The car creates a false sense of confidence for some. We can feel bullied, hassled, hurried and intimidated. You can tell a lot about where a person is at by the way they drive their car.
Refrain from absorbing another persons issues? Why not! It is not yours to have and it will 'drive' you to distraction.
As the passenger you also get the delightful opportunity to observe your teen drivers confidence and strength of character. Let them know how you feel. Encourage and appreciate the finest of details, express yourself.
7. KEEP CLEAR
As the signs say...your clarity is crucial to the enjoyment and safety of your ride.
Stay consciously present. This simply means be with yourself, your body and your movements and enjoy every single moment.
Fuel, water, windscreen, engine and the cleaning of our vehicles all play a part in the quality of how our vehicle runs. Just like our bodies.

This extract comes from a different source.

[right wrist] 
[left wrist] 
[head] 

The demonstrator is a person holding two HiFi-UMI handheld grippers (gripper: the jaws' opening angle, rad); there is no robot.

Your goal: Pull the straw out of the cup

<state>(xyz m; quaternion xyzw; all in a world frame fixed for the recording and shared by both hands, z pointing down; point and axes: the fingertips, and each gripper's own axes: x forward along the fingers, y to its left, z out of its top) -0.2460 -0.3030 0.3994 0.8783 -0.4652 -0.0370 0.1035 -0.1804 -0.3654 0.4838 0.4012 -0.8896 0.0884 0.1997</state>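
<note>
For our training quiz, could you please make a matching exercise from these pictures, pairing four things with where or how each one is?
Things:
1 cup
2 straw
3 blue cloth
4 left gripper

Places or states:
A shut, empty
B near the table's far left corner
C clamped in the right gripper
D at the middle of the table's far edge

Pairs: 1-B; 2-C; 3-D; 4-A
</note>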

How do we respect and care for our vehicle?
Cars are like us....
How do we respect and care for ourselves?
Licence to Live...
How gently do we turn the key, shut the door, sit restfully in the seat, etc...it all makes a difference to the quality of our experience and to those around us.

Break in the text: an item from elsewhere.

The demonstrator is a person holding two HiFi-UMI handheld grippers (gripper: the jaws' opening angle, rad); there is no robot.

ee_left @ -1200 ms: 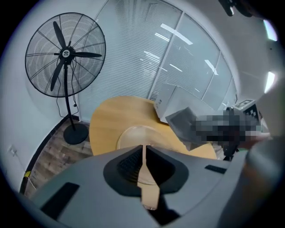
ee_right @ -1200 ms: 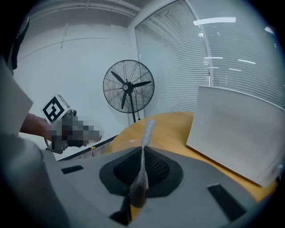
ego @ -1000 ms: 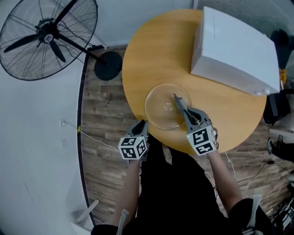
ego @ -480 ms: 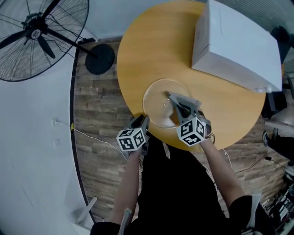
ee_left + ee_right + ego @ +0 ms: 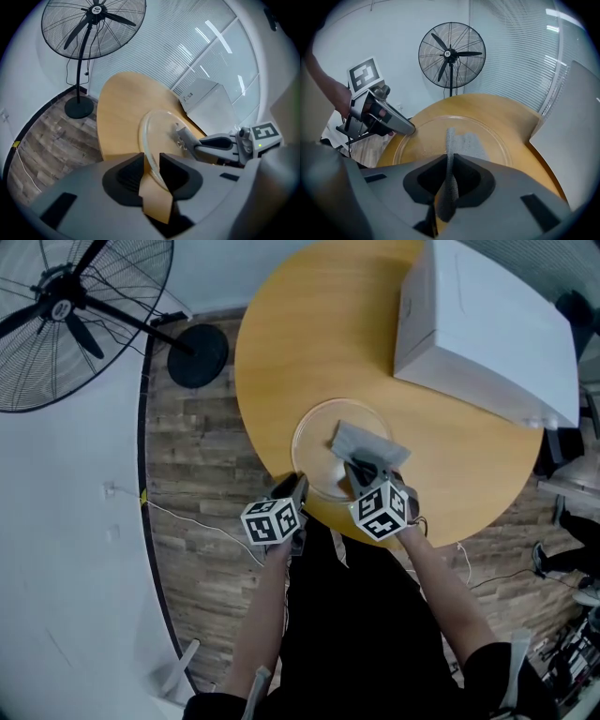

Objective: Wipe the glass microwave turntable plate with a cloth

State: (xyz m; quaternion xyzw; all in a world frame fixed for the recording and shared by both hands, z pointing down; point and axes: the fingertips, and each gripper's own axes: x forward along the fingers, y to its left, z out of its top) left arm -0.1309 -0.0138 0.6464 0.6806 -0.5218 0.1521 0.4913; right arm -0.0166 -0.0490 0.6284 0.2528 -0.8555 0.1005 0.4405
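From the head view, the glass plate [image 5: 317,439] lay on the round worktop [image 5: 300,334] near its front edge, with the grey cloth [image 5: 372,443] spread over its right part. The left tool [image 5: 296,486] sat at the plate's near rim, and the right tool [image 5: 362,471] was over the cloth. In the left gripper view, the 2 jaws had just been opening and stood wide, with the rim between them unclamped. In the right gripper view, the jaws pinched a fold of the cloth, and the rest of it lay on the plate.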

In fact, the way we move in our vehicle effects us, our passengers and in fact, everyone on the roads.
The rules on the road are not unlike our opportunities in life. We can know them and break them or know them and sense what works for all.
Cruising the freeways of life with clarity, care and connection or driving ourselves to the ground?
Letting go of control ain't easy, however allowing another person to develop their inner and outer confidence is key.
In truth, we can allow a right of passage to unfold for both the young adult and ourselves when we are willing to let go of what we 'believe' and step into what we know to be true.
Getting a drivers licence never felt so easy?... hmmm with only hours to go... the young adult and I have shared many moments of wisdom and harmony, challenging times and joy filled moments.
At the end of the road, the true success of the driving time is in the quality of the moment, not the outcome.
So are you ready to do some hours? Open up the space, turn the key and start your engine friends... it is time to move!
Oh and remember, our true destination is Home.